Getting the complete revision history for an object¶
You may find yourself needing to (programmatically) get some/all of a content
object’s revision history. The content history view can be utilised to do this;
this view is the same one that is visible through Plone’s web interface at
@@contenthistory
(or indirectly on @@historyview
). This code works
with Plone 4.1 and has been utilised for exporting raw content modification
information:
from plone.app.layout.viewlets.content import ContentHistoryView
context = portal['front-page']
print ContentHistoryView(context, context.REQUEST).fullHistory()
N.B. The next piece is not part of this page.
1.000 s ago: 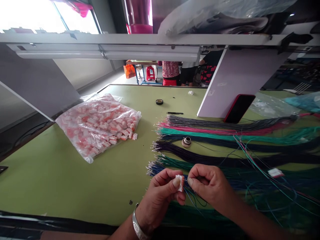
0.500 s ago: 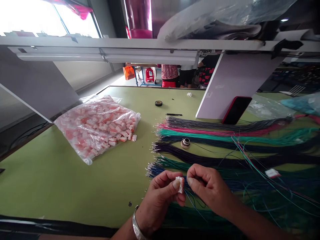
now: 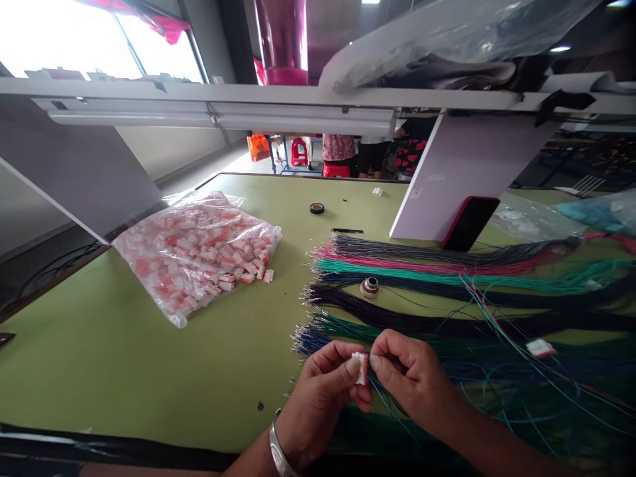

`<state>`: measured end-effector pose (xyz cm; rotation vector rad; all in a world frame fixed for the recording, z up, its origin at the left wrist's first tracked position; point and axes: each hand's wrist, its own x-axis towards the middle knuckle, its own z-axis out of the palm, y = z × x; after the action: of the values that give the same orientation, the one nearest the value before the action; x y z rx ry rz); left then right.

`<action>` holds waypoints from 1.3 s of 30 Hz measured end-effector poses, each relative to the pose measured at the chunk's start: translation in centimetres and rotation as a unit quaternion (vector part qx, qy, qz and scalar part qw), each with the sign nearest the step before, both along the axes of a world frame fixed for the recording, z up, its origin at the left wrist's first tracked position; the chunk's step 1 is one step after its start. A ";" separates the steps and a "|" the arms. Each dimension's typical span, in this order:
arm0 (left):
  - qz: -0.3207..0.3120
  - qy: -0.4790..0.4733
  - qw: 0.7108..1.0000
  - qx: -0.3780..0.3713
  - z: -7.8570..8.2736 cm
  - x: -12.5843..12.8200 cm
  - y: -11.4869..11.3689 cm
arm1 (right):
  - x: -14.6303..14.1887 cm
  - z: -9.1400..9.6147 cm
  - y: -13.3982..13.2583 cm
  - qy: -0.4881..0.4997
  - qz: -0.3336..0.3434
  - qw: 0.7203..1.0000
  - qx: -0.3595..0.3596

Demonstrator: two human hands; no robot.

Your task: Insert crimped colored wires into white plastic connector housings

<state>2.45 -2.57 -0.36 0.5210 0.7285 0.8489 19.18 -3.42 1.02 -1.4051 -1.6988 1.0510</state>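
Left hand (image 3: 322, 391): I gripped a connector (image 3: 360, 368).
Right hand (image 3: 415, 377): I held fingertips pinched beside it, any contents hidden.
Bag (image 3: 193, 245): lay on the surface (image 3: 149, 377).

Two hands (image 3: 318, 394) (image 3: 420, 381), one held connector (image 3: 362, 372), one phone (image 3: 470, 224)
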 end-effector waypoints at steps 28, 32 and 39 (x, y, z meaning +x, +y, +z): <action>0.035 -0.026 0.999 -0.005 0.3 -0.4 4.9 | 5.9 -1.3 19.7 -0.483 0.064 0.869 0.091; 0.033 -0.031 0.999 -0.008 0.1 -0.4 4.9 | 6.1 -1.4 19.4 -0.462 0.065 0.878 0.108; 0.042 -0.033 0.998 -0.019 -0.5 -0.5 5.1 | 7.7 0.2 18.4 -0.345 0.046 0.922 0.169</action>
<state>1.93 2.57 -0.88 0.4291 0.7077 0.9246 26.88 14.98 1.21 -1.5685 -2.3210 0.2606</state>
If you want to run this from somewhere without a REQUEST
available, such
as the Plone/Zope debug console, then you’ll need to fake a request and access
level accordingly. Note the subtle change to using ContentHistoryViewlet
rather than ContentHistoryView
- we need to avoid initialising an entire
view because this involves component lookups (and thus, pain). We also need to
fake our security as well to avoid anything being left out from the history.
from plone.app.layout.viewlets.content import ContentHistoryViewlet
from zope.publisher.browser import TestRequest
from AccessControl.SecurityManagement import newSecurityManager
admin = app.acl_users.getUser('webmaster')
request = TestRequest()
newSecurityManager(request,admin)
portal = app.ands
context = portal['front-page']
chv = ContentHistoryViewlet(context, request, None, None)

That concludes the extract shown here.